Human Intestinal Microvascular Endothelial Cells (HIMEC)

FA Treatment Restores Cell Viability and Inhibits TNF-α-Induced Cell Inflammation

Ulcerative colitis (UC) is a chronic inflammatory bowel disorder. Ferulic acid (FA), a traditional Chinese herb known for its antioxidant, anti-apoptotic, and anti-inflammatory properties, has an unclear role in UC. Yu et al. aimed to investigate FA's effects on UC.

In vivo, UC was induced in rats using 2,4,6-tribrobenzene sulfonic acid, followed by FA treatment. FA improved intestinal injury and reduced levels of inflammatory factors (IL-6, IL-12, IL-1β), apoptosis-related proteins (caspase-1, caspase-3), and the TXNIP/NLRP3 pathway in UC rats. To examine FA's effects on cell viability and inflammation, intestinal endothelial cells (HIMECs) were pretreated with various FA concentrations and TNF-α to induce damage. In control and solvent groups, cells grew normally, while TNF-α-treated cells showed reduced proliferation. FA treatment enhanced proliferation in a concentration-dependent manner (Fig. 1a). MTT assays indicated FA restored cell viability in TNF-α-treated HIMECs (Fig. 1b). ELISA results showed TNF-α increased IL-1β, IL-6, and IL-12, which FA subsequently reduced (Fig. 1c-e). These findings suggest FA improves cell viability and reduces TNF-α-induced inflammation.

Fig. 1. FA treatment restores the viability of HIMECs and inhibits TNF-α-induced cell inflammation (Yu S, Qian H, et al., 2022).

Plasmodium falciparum Parasite Lines Expressing DC8 and Group A PfEMP1 Bind to Brain, Intestinal, and Kidney Endothelial Cells

Cytoadhesion of Plasmodium falciparum-infected red blood cells cause microvascular blockages and organ issues. While the gastrointestinal tract acts as a primary sequestration site in fatal cerebral malaria, kidney complications are also seen in severe cases; however, detailed interactions at these sites are not well understood. Ortolan et al. studied parasite preferences for primary human microvascular endothelial cells from intestine (HIMEC) and kidney (HKMEC).

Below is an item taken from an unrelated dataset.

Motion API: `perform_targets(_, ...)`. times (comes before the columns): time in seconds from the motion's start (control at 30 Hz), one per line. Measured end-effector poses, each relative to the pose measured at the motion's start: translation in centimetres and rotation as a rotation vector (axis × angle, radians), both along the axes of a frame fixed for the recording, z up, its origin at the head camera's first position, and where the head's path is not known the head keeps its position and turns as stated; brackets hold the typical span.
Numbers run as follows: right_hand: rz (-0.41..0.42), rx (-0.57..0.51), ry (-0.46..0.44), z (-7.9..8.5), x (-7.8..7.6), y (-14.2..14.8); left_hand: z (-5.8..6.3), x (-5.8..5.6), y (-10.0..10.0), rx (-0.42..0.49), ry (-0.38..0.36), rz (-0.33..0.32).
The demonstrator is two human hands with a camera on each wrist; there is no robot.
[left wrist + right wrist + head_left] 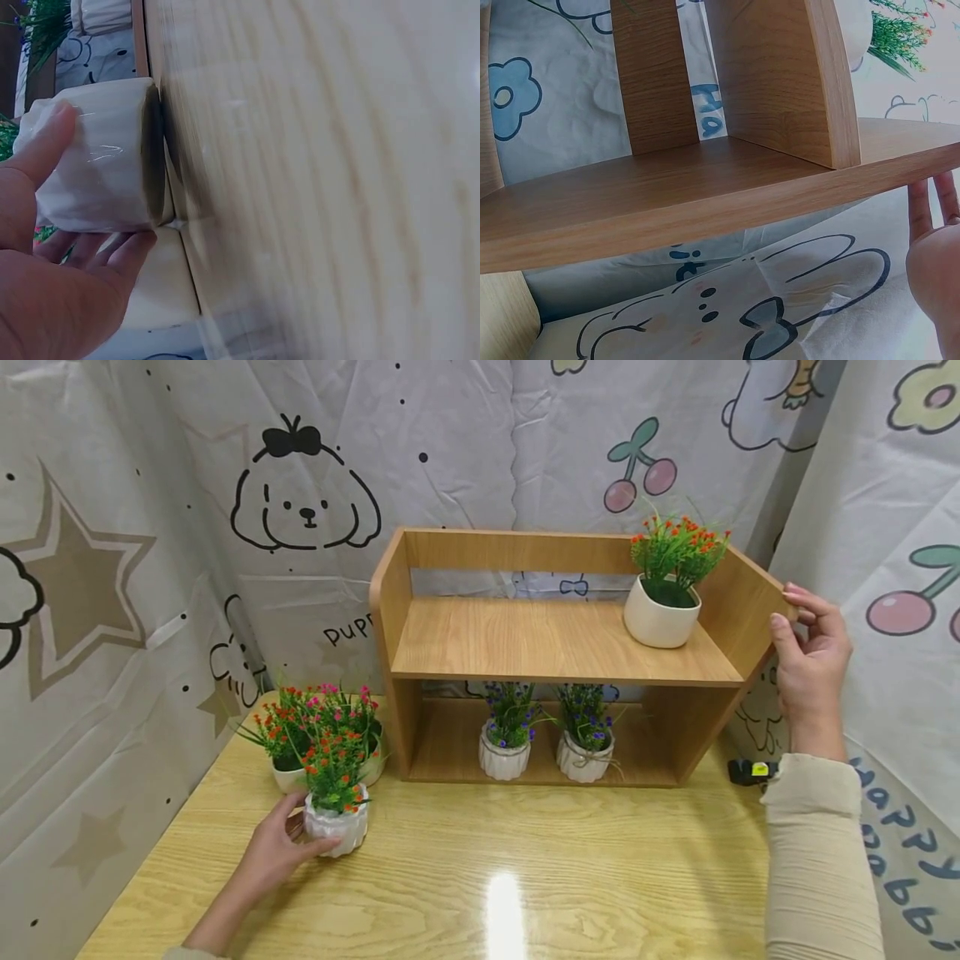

They examined CD36, ICAM-1, and EPCR expression on CD31⁺ human endothelial cells to determine parasite affinity for brain, gut, and kidney microvascular sites. Autopsies suggest higher parasite accumulation in peritubular capillaries versus glomerular ones. They compared endothelial cells from brain (HBMEC), intestine (HIMEC), and kidney (HKMEC) using flow cytometry, both under resting conditions and after TNF-α stimulation (Fig. 2). CD36 had low expression on HBMEC and HIMEC and was negligible on HKMEC, regardless of TNF-α stimulation (Fig. 3). EPCR was broadly expressed across HBMEC and HIMEC, slightly decreasing with TNF-α (Fig. 3). ICAM-1 showed low initial levels on cells but increased to nearly 100% after TNF-α treatment on all cell types (Fig. 3). HKMECs exhibited distinct receptor levels, likely due to their VEGF-enriched culture medium, which enhances ICAM-1 expression. Despite differences, intestinal and brain endothelial cells had similar receptor profiles.

Fig. 2. Representative flow cytometry gate strategies used for analyzing primary endothelial cell populations (Ortolan L S, Avril M, et al., 2022).

Fig. 3. Surface expression of CD36, EPCR, and ICAM-1 on primary human brain, intestinal and kidney endothelial cells (Ortolan L S, Avril M, et al., 2022).